The P&Z will consider amendments to the code on a smaller scale limited solely to the San Jacinto Overlay District, which already has restrictions. Any future plans that would impact dollar stores will be presented to the P&Z commission as its next meeting.
The P&Z has held its second public hearing on the matter, which addressed some unintended consequences of the use of dollar stores.
Tiffany Foster, Baytown’s Planning and Development Services director, said there are 18 stores in Baytown fitting the description of small box discount retail stores.
“In the last five years, we had eight of them (open), nine of which are clustered in our revitalization investment area or to the southern end of town. We’ve been asked to look at if any of the unintended consequences were because of the proliferation, or the growth of these stores in our community.”
The proposal now goes back to city staff that will draft options based on the P&Z member’s comments. If the commission approves of the rewritten proposal, it will make a recommendation and send it to city council for final approval.
P&Z member Jeffery Walters said the number of dollar stores is a supply and demand issue.
“If there are too many, then there are too many,” Walters said. “I do not understand trying to regulate capitalism. It’ll do it itself.”
One of the conditions proposed in the amended code text was to essentially keep dollar stores from opening in the San Jacinto Overlay area. The overlay covers the San Jacinto Boulevard corridor and entails restricting certain types of businesses from locating there.
“Any new type of retail needs to be 1,000 feet away from it,” Foster said. “Baytown was late to the zoning game, we want to make sure we are keeping commercial away from residential as much as possible.”
Foster told the P&Z members her staff could bring back the proposed amendment to the code to them based on their feedback.
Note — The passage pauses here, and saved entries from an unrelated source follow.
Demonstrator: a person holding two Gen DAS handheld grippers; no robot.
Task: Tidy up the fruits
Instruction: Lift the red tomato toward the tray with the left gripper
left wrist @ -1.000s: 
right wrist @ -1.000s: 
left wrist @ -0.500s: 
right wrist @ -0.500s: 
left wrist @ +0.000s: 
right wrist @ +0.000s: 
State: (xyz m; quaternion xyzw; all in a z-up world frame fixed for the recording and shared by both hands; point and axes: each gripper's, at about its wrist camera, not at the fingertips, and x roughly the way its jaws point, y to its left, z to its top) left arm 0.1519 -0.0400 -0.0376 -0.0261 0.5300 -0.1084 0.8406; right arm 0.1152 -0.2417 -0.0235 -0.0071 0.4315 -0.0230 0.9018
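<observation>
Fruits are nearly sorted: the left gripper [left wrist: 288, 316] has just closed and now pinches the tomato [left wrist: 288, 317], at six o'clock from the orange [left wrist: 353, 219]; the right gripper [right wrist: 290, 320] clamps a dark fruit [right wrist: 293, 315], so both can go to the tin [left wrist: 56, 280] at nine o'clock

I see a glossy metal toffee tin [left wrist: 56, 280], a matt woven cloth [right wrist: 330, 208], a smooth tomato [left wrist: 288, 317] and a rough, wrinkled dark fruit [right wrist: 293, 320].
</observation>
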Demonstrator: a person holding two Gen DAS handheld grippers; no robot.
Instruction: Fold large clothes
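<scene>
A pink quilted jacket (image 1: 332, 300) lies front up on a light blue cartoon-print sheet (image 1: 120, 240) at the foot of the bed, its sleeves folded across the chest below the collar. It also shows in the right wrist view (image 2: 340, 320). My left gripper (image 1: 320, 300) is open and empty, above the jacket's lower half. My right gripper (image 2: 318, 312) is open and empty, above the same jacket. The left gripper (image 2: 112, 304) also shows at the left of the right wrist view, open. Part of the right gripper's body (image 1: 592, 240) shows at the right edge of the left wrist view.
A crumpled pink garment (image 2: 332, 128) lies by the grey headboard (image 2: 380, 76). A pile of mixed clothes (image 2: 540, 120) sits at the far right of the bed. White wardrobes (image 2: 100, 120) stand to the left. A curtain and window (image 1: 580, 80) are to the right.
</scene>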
“But instead of having a stand-alone ordinance that has been presented to you, if you are just interested in protecting the overlay, we have the existing San Jacinto Overlay District where we can find a use and restrict that type of development from the overlay,” she said. “Let us go back and look at it from that standpoint.”
Mitchell Pearce, a P&Z commissioner, said he would agree to the change more if it were limited exclusively to the San Jacinto
“That is a baby step,” Pearce said. “It is an area we are hoping to grow into prominent retail dominance.”
Some citizens expressed concerns about regulating the dollar stores.
Billy Kerr, a Lakewood resident since 1942, spoke to the P&Z about his thoughts on the issue.
“I think you are trying to jump in and prescribe what a business can have,” Kerr said. “The zoning, from what I’ve seen, seems to be micromanaging what stores can handle.”
Baytown resident Tom Kincaid said he was “terribly and adamantly” opposed to the proposed amendments.
“I’ve only been in dollar stores a few times, but I do not want the city government to put their finger into private business,” Kincaid said. “I hope someone can put a stopper on this plan for the amendment.”
Tracey Wheeler, a P&Z commissioner, said regulating businesses is disconcerting to her.
“Will we just continue to regulate every business in our community? We need to be concerned about that,” Wheeler said. “If we start taking rights away from commercial people, particularly retail, then we have gone too far.”